-------- INFORMATION SHOWN
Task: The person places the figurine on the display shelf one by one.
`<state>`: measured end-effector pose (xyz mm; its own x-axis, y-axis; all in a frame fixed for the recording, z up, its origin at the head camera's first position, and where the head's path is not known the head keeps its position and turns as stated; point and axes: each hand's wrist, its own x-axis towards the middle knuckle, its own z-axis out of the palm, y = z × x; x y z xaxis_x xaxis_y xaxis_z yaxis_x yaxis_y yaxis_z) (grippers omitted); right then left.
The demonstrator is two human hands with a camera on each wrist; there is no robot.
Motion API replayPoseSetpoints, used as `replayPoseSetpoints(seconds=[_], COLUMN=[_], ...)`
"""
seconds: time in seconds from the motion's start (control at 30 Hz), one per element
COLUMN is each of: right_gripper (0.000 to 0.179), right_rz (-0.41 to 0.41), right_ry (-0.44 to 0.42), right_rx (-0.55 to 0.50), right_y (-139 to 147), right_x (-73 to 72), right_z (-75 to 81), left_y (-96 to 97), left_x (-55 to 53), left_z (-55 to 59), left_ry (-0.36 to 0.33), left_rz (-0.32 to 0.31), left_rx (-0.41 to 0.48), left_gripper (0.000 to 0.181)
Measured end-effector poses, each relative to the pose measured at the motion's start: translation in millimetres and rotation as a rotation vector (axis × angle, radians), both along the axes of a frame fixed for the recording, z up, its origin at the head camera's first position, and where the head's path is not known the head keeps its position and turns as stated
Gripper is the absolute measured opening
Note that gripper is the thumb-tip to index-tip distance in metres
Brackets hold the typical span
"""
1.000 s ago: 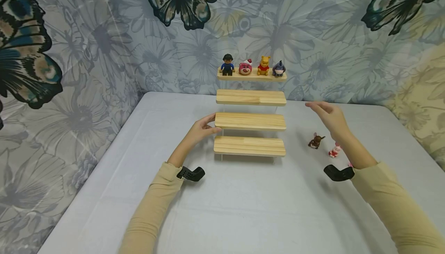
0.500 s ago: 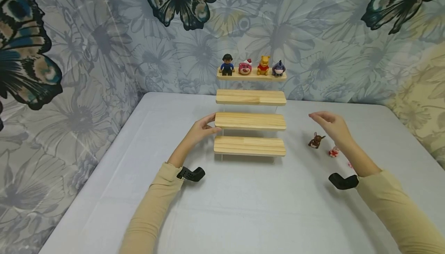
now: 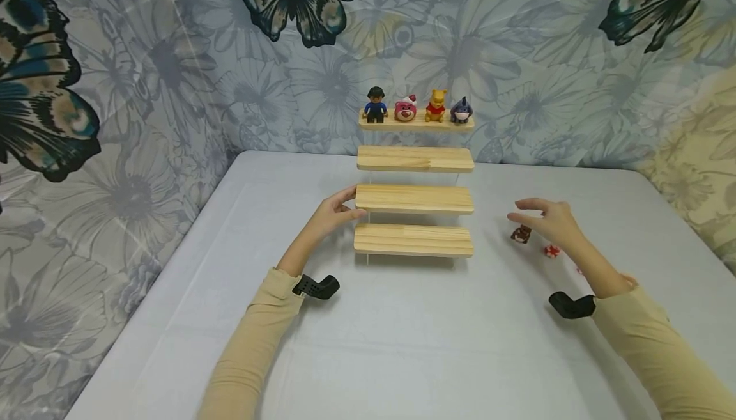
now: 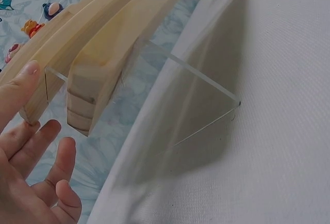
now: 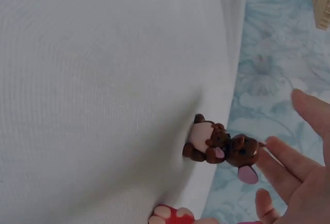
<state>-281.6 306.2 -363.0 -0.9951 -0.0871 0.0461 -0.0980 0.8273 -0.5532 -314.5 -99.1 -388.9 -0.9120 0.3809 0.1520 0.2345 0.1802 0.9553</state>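
A tiered wooden display shelf (image 3: pixel 414 199) stands mid-table on clear supports. My left hand (image 3: pixel 329 217) grips the left end of its second tier from the bottom; in the left wrist view the thumb (image 4: pixel 23 87) lies on one face of the board and fingertips touch its end. To the right, my right hand (image 3: pixel 549 223) hovers over a brown kangaroo figurine (image 3: pixel 520 235), thumb and fingers apart and holding nothing. In the right wrist view, the big-eared kangaroo (image 5: pixel 227 146) stands between the spread thumb and fingers; contact cannot be told. Part of it is hidden in the head view.
On the top tier sit a dark-haired toy figure (image 3: pixel 375 107), a pink bear (image 3: pixel 405 109), a yellow bear in red (image 3: pixel 436 107) and a blue-grey donkey (image 3: pixel 462 111). A red-and-white figurine (image 3: pixel 552 251) and a pink one (image 3: pixel 580 271) stand partly behind the right forearm.
My right hand has come down and nearer to me, onto the brown kangaroo, and its thumb and fingers have spread apart. My left hand stays on the shelf.
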Motion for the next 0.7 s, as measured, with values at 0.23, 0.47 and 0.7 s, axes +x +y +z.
replayPoseSetpoints(seconds=[0.23,0.47,0.7], right_gripper=[0.060,0.057,0.051], right_rz=[0.027,-0.002,0.012], right_ry=[-0.055,-0.054,-0.074], right_rx=[0.059,0.015,0.007], right_y=[9,10,17], right_x=[1.3,1.2,-0.7], right_z=[0.8,1.6,-2.4], left_y=[-1.0,-1.3,-0.5], left_x=[0.2,-1.1,-1.4], left_z=[0.7,-0.6,-3.3], left_ry=[-0.012,-0.005,0.008], left_rz=[-0.012,-0.003,0.003], left_rx=[0.008,0.002,-0.001], left_gripper=[0.068,0.069,0.070])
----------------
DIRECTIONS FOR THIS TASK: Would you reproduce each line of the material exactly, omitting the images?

TASK RESULT:
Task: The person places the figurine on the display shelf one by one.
`<state>`: measured end-effector pose (xyz mm; its own x-axis, y-axis; all in a frame fixed for the recording, z up, its origin at the head camera's first position, and where the head's path is not known the head keeps its position and turns as stated; point and axes: each hand's wrist, its own x-axis towards the middle knuckle, its own z-axis out of the palm, y = z × x; x y z xaxis_x xaxis_y xaxis_z yaxis_x yaxis_y yaxis_z) (grippers omitted); right then left.
The demonstrator is two human hands with a camera on each wrist; there is no robot.
Motion API replayPoseSetpoints, used as `replayPoseSetpoints(seconds=[_], COLUMN=[_], ...)`
"""
seconds: time in seconds from the motion's start (control at 30 Hz), one per element
COLUMN is each of: right_gripper (0.000 to 0.179), right_rz (-0.41 to 0.41), right_ry (-0.44 to 0.42), right_rx (-0.55 to 0.50), right_y (-139 to 147), right_x (-73 to 72), right_z (-75 to 81), left_y (-96 to 97), left_x (-55 to 53), left_z (-55 to 59), left_ry (-0.36 to 0.33), left_rz (-0.32 to 0.31), left_rx (-0.41 to 0.48), left_gripper (0.000 to 0.181)
Measured end-effector poses, each relative to the pose measured at the motion's start: translation in millimetres and rotation as a rotation vector (axis × angle, radians), both along the axes of a frame fixed for the recording, z up, its origin at the head camera's first position, and where the head's path is not known the head keeps its position and turns as stated
Gripper is the absolute measured opening
Note that gripper is the thumb-tip to index-tip distance in metres
Brackets hold the typical span
"""
1.000 s ago: 
0.500 s ago: 
now: 
now: 
now: 
<state>-281.6 306.2 -363.0 -0.9951 -0.0871 0.0461 -0.0980 0.8273 -0.5532 -314.5 -99.1 -388.9 -0.9120 0.3809 0.1520 0.2345 0.1802 0.9553</state>
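A tiered wooden display shelf (image 3: pixel 414 199) stands mid-table on clear supports. My left hand (image 3: pixel 329 217) grips the left end of its second tier from the bottom; in the left wrist view the thumb (image 4: pixel 23 87) lies on one face of the board and fingertips touch its end. To the right, my right hand (image 3: pixel 549 223) hovers over a brown kangaroo figurine (image 3: pixel 520 235), thumb and fingers apart and holding nothing. In the right wrist view, the big-eared kangaroo (image 5: pixel 227 146) stands between the spread thumb and fingers; contact cannot be told. Part of it is hidden in the head view.
On the top tier sit a dark-haired toy figure (image 3: pixel 375 107), a pink bear (image 3: pixel 405 109), a yellow bear in red (image 3: pixel 436 107) and a blue-grey donkey (image 3: pixel 462 111). A red-and-white figurine (image 3: pixel 552 251) and a pink one (image 3: pixel 580 271) stand partly behind the right forearm.
My right hand has come down and nearer to me, onto the brown kangaroo, and its thumb and fingers have spread apart. My left hand stays on the shelf.
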Motion for the next 0.7 s, as measured, with values at 0.23, 0.47 and 0.7 s, axes +x +y +z.
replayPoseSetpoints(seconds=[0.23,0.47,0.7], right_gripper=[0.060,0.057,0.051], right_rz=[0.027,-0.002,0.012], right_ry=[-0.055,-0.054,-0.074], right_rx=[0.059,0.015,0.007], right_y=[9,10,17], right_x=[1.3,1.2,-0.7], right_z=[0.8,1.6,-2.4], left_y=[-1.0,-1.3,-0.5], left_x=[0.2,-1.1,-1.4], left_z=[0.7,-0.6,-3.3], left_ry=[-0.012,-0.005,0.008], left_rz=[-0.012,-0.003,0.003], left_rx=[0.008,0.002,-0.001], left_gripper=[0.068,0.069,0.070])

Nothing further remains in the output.